WHEREAS, RHI is an international staffing services organization, which
conducts its operations in the United States and selected foreign countries
either directly or through direct or indirect wholly owned subsidiaries.
WHEREAS, Employee serves as Director of Operations, in which capacity
he manages certain specified operations of RHI.
WHEREAS, RHI wishes to grant certain additional benefits to Employee.
WHEREAS, in consideration thereof, RHI wishes to obtain certain
covenants from Employee.
Now, therefore, the parties hereto agree as follows, effective as of
the date hereof:
1. Unless the context clearly indicates otherwise, the following terms,
when used in this Agreement, shall have the meanings set forth below:
"Administrator" means the Administrator of the 1991 Stock Option Plan
for Field Employees, as such term is defined in such plan, and the Administrator
of the 1991 Restricted Stock Plan for Field Employees, as such term is defined
in such plan.
"Applicable Office" means any office of any of the RHI Companies in
which Employee has worked, or over which Employee has exercised any form of
direct or indirect supervisorial authority, during the one year period preceding
the Termination Date.
"Competitor" means any executive recruiting firm, employment agency,
temporary personnel service business or other staffing services business engaged
in whole or in part in any business conducted by the RHI Companies, regardless
of whether such entity conducts its business as a sole proprietorship,
partnership, corporation or in other form.
"Customer" means any person, firm, entity, business or organization for
whom any of the Applicable Offices performs or has performed services in the
course of its business within the twelve months preceding the Termination Date.
"Disability" shall mean (i) a physical or mental condition which, in
the judgment of the Administrator based on competent medical evidence
satisfactory to the Administrator (including, if required by the Administrator,
medical evidence obtained by
an examination conducted by a physician selected by the Administrator), renders
Employee unable to engage in any substantial gainful activity for the RHI
Companies and which condition is likely to result in death or to be of long,
continued and indefinite duration, or (ii) a judicial declaration of
incompetence.
"Option" means an option granted to Employee under the 1991 Stock
Option Plan for Field Employees.
"Other Agreement" means any agreement, contract, plan or arrangement
between any of the RHI Companies and the Employee (other than this Agreement)
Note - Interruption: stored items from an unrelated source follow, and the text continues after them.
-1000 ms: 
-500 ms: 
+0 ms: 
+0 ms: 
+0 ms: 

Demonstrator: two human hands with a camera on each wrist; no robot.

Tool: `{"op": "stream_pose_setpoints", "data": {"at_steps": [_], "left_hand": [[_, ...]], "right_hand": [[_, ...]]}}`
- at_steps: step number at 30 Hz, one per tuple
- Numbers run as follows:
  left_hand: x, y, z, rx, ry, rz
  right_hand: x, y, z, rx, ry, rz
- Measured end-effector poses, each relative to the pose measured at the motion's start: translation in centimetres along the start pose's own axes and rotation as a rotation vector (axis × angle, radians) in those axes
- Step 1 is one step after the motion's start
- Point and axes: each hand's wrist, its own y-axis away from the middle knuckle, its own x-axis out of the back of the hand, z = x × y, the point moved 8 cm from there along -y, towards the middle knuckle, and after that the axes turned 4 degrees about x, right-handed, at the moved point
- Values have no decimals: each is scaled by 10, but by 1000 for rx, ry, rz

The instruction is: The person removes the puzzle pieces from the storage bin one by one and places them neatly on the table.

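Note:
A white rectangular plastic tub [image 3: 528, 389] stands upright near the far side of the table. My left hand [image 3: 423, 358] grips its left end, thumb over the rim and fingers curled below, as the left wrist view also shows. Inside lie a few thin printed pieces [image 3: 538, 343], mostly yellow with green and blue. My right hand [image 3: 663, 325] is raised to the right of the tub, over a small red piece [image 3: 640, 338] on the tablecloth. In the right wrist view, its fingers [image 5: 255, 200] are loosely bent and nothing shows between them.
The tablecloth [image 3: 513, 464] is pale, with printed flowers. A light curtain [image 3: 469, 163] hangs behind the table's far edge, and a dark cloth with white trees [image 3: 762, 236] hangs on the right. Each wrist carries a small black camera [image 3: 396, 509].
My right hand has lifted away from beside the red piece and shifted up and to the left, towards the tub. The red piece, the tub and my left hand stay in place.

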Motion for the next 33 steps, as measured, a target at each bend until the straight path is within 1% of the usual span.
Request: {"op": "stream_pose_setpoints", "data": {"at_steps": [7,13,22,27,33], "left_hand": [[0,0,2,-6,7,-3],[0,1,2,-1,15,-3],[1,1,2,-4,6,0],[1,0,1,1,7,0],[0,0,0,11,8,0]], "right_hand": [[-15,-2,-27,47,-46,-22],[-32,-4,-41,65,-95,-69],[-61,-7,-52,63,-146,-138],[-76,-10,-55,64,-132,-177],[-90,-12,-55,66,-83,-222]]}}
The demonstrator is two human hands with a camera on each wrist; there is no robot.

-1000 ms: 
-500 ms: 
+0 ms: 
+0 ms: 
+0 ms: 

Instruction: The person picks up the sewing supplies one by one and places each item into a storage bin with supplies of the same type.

including, but not limited to, any agreement, contract, plan or arrangement that
is applicable to one or more individuals in addition to the Employee.
"Other Employee" means any individual (other than Employee) who is
employed by an Applicable Office or was employed by an Applicable Office within
the prior six months, whether as a regular employee, temporary employee or
independent contractor.
"Restricted Stock" means a share of restricted stock granted to
Employee under the 1991 Restricted Stock Plan for Field Employees.
"RHI Companies" means RHI and any subsidiary or affiliate of RHI.
"Solicit" means soliciting, inducing, attempting to induce or assisting
any other person, firm, entity, business or organization in any such
solicitation, inducement or attempted inducement, in all cases regardless of
whether the initial contact was by Employee, the Other Employee, or any other
person, firm, entity, business or organization.
"Termination For Cause" means termination by RHI of Employee's
employment by reason of (a) Employee's willful dishonesty towards, fraud upon,
or deliberate injury or attempted injury to any of the RHI Companies, (b) the
commission of any criminal act by Employee (other than minor traffic violations)
or (c) misconduct or gross negligence by Employee in the performance of his
duties.
"Termination Date" means the date on which Employee's employment with
RHI is terminated.
"Termination Without Cause" means termination by RHI of Employee's
employment other than pursuant to a Termination For Cause.
"Termination Year" means the fiscal year in which the Termination
Date occurs.
2. In the event of a Termination Without Cause, the Employee shall be
entitled to receive the following:
(a) Employee shall receive Monthly Payments, as specified
herein, at a rate equal to 100% of the highest monthly base salary (excluding
bonuses, income from stock options and stock plans, fringe benefits and similar
items) paid to Employee with respect to any of the six calendar months
immediately preceding the Termination Date. The first such payment shall be made
on the last day of the first full month following the Termination Date, and
subsequent payments shall be made on the last day of each subsequent month,
until the number of Monthly Payments specified in Section 2(b) has been made.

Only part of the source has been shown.